Dear NVIDIA developers and users,
so we have this small Infiniband network made of three unmanaged MQM8790 switches and a couple of nodes.
The (simplified) topology is show in the attached picture.
The three switches are set up in a ring topology (allowed according to the manual) connected with 5x HDR200 links.
There are furthermore in total ten nodes which are equipped with two ConnectX-6 dual-port NICs (OS[1…8] and MDS1/2). XFER1/2 also have dual-port cards but only one Infiniband link.
There is furthermore a 100GBit/s network built of SN2700 switches.
For maximum redundancy, we decided to split the ports of the ConnectX-6 cards so that each card has one ETH and one IB port. The IB ports are furthermore connected to two different switches.
As the switches are unmanaged, there is an OpenSM running on the node XFER1 (XFER2 serves as backup-SM).
This works in principle all well on the IB link layer. All links are up (
iblinkinfo
), ibqueryerror
finds no errors, and with ibping
we can ping on the IB layer.The trouble starts when we configure IP adresses on top of the IB links(*).
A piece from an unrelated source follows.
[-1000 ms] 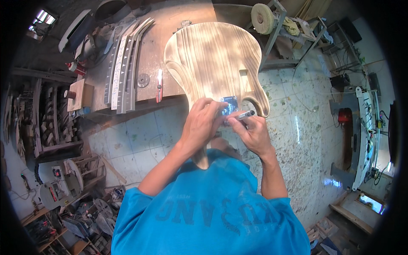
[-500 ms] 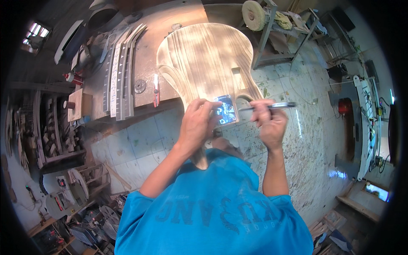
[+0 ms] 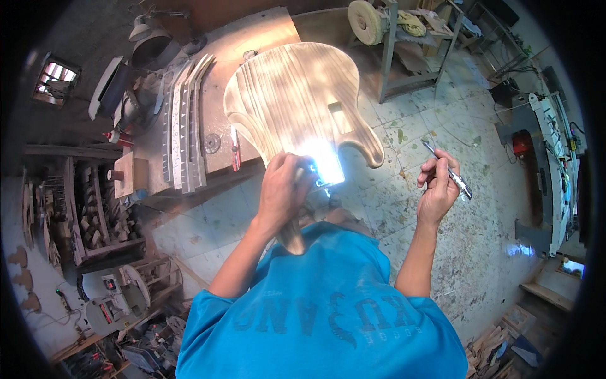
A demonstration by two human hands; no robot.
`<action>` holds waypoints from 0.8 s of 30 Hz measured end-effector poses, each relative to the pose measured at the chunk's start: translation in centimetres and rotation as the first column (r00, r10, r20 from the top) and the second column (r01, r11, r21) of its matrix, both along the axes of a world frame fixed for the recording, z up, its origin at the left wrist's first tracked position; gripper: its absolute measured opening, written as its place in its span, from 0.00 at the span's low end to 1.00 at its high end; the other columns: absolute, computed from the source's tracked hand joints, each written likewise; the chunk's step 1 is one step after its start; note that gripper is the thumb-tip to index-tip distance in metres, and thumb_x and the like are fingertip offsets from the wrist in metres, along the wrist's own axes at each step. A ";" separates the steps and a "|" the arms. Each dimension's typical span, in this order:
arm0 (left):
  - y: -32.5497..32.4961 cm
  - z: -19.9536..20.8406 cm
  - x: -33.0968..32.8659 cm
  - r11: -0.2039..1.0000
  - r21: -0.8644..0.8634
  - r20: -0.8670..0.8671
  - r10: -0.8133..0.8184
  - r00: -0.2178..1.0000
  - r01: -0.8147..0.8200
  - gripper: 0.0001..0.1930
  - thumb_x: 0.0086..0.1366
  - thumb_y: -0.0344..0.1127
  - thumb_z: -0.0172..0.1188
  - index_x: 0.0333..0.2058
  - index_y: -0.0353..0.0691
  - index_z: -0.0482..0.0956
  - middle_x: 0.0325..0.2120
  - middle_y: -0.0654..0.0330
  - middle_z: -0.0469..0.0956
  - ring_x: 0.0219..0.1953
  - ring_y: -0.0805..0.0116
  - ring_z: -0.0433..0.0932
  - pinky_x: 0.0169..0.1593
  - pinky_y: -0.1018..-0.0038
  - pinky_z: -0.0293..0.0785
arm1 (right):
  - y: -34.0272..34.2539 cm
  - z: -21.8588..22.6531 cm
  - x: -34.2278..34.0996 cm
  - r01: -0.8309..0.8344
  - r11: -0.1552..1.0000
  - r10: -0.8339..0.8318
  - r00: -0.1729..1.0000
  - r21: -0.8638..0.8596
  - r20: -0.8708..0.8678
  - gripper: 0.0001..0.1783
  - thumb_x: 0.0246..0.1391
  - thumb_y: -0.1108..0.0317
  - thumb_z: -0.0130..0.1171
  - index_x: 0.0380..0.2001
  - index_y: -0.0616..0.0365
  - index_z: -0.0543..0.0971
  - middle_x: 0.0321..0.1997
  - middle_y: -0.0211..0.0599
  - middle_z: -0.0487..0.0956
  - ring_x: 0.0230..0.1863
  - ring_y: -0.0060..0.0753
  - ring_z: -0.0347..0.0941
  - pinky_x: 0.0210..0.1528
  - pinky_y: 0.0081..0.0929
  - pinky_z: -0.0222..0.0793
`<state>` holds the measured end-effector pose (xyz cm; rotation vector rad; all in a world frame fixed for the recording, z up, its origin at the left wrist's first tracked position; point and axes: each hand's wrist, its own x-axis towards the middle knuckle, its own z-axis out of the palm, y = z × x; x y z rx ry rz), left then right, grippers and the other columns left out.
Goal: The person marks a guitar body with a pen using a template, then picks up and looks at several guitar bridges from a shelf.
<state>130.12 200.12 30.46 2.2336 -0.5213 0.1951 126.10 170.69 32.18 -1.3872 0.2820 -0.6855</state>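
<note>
An unpainted wooden guitar body [image 3: 290,88] with striped grain lies in front of me, its wide end on the workbench. My left hand [image 3: 278,189] is closed at the near part of the body, fingers pinching a shiny metal plate [image 3: 329,167]. Strong glare off the plate hides its details. Below that hand a tapered wooden end [image 3: 295,241] points at my shirt. Out to the right, clear of the guitar body, my right hand [image 3: 437,196] holds a slim pen [image 3: 463,186] between its fingers, tilted.
On the bench [image 3: 271,31] at left lie several fretted fingerboards [image 3: 183,126], a round metal disc [image 3: 213,143] and a red-handled tool [image 3: 236,158]. A metal stand [image 3: 386,57] with a buffing wheel [image 3: 366,22] is at the far right. Wood pieces fill a rack [image 3: 101,202] at left.
My right hand has moved right, away from the guitar body, with the pen still in it. My left hand stays at the plate, which now glares brightly. The view has shifted slightly.
</note>
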 end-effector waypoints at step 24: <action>2.6 1.5 -2.8 0.971 0.106 0.384 0.160 0.909 -0.216 0.11 0.71 0.33 0.58 0.44 0.32 0.84 0.41 0.48 0.86 0.42 0.51 0.86 0.51 0.60 0.82 | -4.7 -2.6 3.2 -0.078 0.992 0.087 0.992 0.095 -0.095 0.17 0.74 0.60 0.48 0.45 0.63 0.78 0.26 0.29 0.76 0.22 0.15 0.67 0.24 0.15 0.62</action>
The IB interfaces get IP adresses 172.3.201.1/16 on ib0, 172.3.201.11/16 on ib1 on OS1, 172.3.201.2/16 on ib0, 172.3.201.12/16 on ib1 on OS2… and so on. I.e. all interfaces are in the same /16 subnet (**). Initially, this also works well and we can ping over the IPoIB net, but when the network settles for some time, we start to observe seemingly random ping losses as if the connection was broken. Sometimes this affects only one of the interfaces of a node, sometimes both interfaces. If one keeps pinging for a few seconds, the connection suddenly comes back as if the route was revived.
There are no IB layer errors, there are no conclusive log entries, there are no log entries in the SM log that point to a problem.
Firmware on the NICs and the switches is up to date. OS is Rocky Linux 8.10.
The problem seems to be independent of the driver (Mellanox core drivers shipped with Rocky Linux, MLNX-OFED 23.10 or DOCA Networking).
We are grateful for any hint on how to diagnose and resolve this issue.
(*) You may ask why we are configuring IPoIB and why unstable IPoIP is a problem: we plan to deploy a Lustre file system on these nodes, Lustre initially needs IP connectivity even on the o2ib interfaces even if it later switches to RDMA. With unreliable IPoIB connections, Lustre often simply fails to bring up the LNet and dies.
(**) The 100G ETH network uses a completely disjoint /16 net of course.